## WHAT YOU HAVE TO DO
Reproduce the entries shown below only from the line with "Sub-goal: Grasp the" down to the line with "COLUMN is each", keeping both end lines and copying each one exactly.

## MATERIAL FOR THE TASK
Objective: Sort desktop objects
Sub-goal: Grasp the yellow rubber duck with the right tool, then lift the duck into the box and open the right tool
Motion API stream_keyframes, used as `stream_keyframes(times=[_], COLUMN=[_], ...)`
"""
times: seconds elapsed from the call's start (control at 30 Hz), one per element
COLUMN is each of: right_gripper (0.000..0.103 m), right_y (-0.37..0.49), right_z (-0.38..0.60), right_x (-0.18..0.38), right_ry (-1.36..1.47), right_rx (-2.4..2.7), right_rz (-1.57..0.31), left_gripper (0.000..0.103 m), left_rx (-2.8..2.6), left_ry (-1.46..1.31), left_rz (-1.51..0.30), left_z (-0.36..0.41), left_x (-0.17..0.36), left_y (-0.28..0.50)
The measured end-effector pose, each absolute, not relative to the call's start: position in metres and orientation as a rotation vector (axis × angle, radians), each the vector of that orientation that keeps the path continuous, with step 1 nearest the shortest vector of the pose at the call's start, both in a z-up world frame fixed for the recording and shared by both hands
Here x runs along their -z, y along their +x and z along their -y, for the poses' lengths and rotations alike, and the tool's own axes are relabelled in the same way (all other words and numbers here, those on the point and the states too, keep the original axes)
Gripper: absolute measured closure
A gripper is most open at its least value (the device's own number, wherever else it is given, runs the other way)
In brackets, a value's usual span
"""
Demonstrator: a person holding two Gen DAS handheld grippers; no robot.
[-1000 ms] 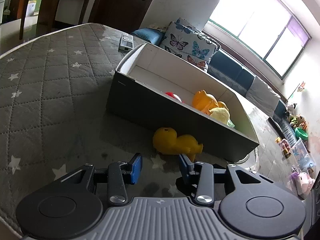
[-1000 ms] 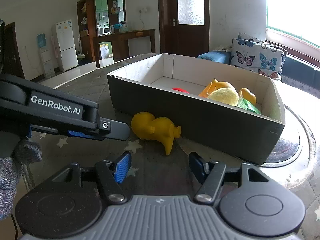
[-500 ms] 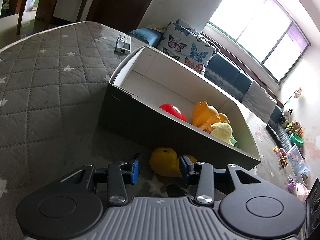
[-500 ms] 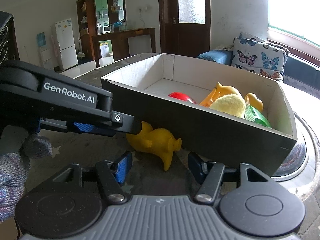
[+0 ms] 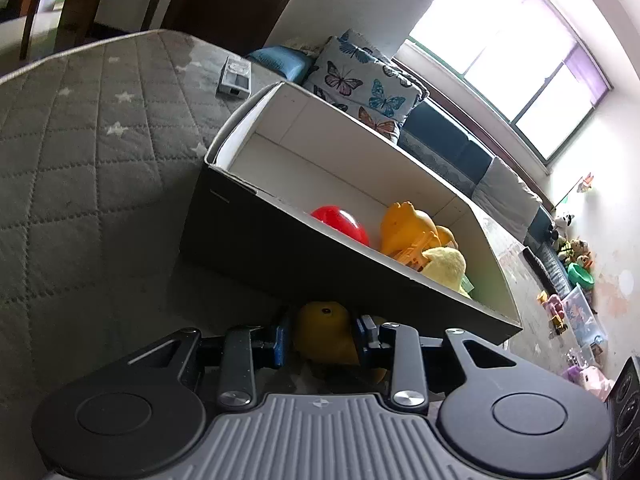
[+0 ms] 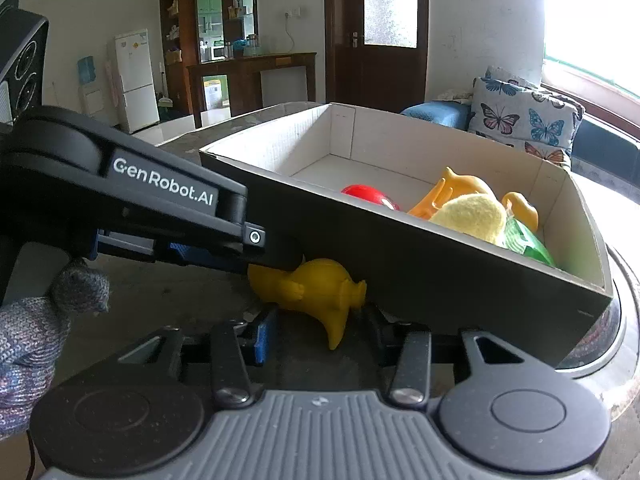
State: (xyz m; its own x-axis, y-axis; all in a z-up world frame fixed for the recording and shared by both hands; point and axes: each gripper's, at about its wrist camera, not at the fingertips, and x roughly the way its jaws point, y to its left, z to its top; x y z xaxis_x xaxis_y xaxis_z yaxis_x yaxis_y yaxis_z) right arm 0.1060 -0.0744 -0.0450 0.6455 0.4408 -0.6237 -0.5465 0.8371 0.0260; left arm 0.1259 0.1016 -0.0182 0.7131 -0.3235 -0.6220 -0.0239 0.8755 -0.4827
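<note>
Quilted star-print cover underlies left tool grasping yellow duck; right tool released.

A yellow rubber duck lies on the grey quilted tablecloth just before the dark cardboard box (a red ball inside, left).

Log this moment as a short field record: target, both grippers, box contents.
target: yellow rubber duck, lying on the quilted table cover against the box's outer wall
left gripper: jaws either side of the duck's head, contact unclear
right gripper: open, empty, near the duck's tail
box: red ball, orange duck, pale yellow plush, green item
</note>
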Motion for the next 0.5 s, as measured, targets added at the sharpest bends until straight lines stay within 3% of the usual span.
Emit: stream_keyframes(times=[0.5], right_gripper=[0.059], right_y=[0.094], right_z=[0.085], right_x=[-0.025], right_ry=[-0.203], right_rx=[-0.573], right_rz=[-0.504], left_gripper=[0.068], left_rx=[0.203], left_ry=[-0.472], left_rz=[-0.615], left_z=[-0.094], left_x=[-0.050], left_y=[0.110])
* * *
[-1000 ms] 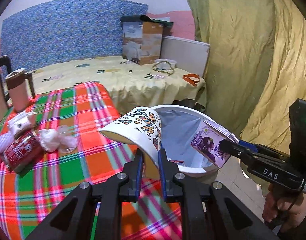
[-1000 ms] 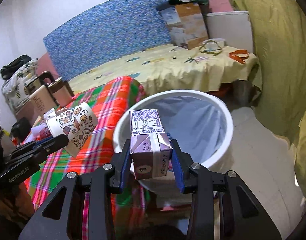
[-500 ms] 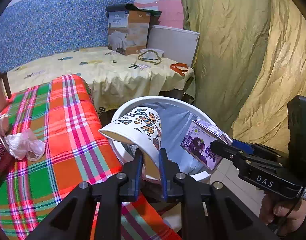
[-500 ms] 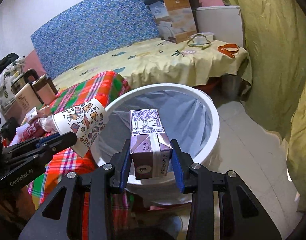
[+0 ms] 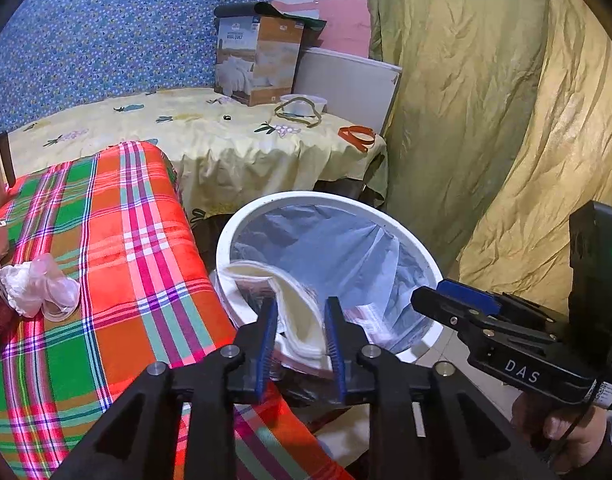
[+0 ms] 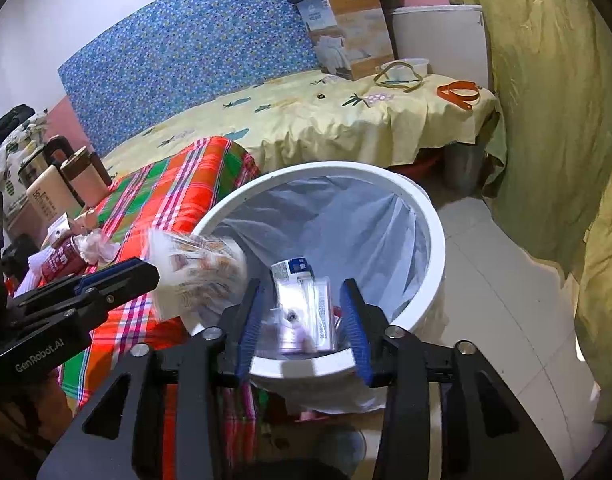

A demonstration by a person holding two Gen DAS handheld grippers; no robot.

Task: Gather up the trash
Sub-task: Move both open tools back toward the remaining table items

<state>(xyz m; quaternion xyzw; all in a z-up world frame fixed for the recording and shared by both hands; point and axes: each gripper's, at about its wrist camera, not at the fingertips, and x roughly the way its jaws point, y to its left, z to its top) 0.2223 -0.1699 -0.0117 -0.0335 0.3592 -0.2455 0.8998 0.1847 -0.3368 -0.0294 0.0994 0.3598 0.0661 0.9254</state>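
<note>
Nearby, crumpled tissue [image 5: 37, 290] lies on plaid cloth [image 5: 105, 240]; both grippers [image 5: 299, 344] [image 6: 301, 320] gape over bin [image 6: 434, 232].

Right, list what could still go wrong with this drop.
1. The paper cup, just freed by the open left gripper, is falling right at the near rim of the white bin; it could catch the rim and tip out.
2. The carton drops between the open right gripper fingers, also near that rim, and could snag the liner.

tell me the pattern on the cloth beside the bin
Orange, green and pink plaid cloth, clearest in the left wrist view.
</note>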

## RESULT
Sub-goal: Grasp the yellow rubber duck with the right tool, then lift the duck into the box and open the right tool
Motion API stream_keyframes, used as `stream_keyframes(times=[_], COLUMN=[_], ...)`
"""
times: seconds elapsed from the call's start (control at 30 Hz), one per element
COLUMN is each of: right_gripper (0.000..0.103 m), right_y (-0.37..0.49), right_z (-0.38..0.60), right_x (-0.18..0.38), right_ry (-1.36..1.47), right_rx (-2.4..2.7), right_rz (-1.57..0.31), left_gripper (0.000..0.103 m), left_rx (-2.8..2.6), left_ry (-1.46..1.31), left_rz (-1.51..0.30), left_z (-0.36..0.41), left_x (-0.17..0.36), left_y (-0.28..0.50)

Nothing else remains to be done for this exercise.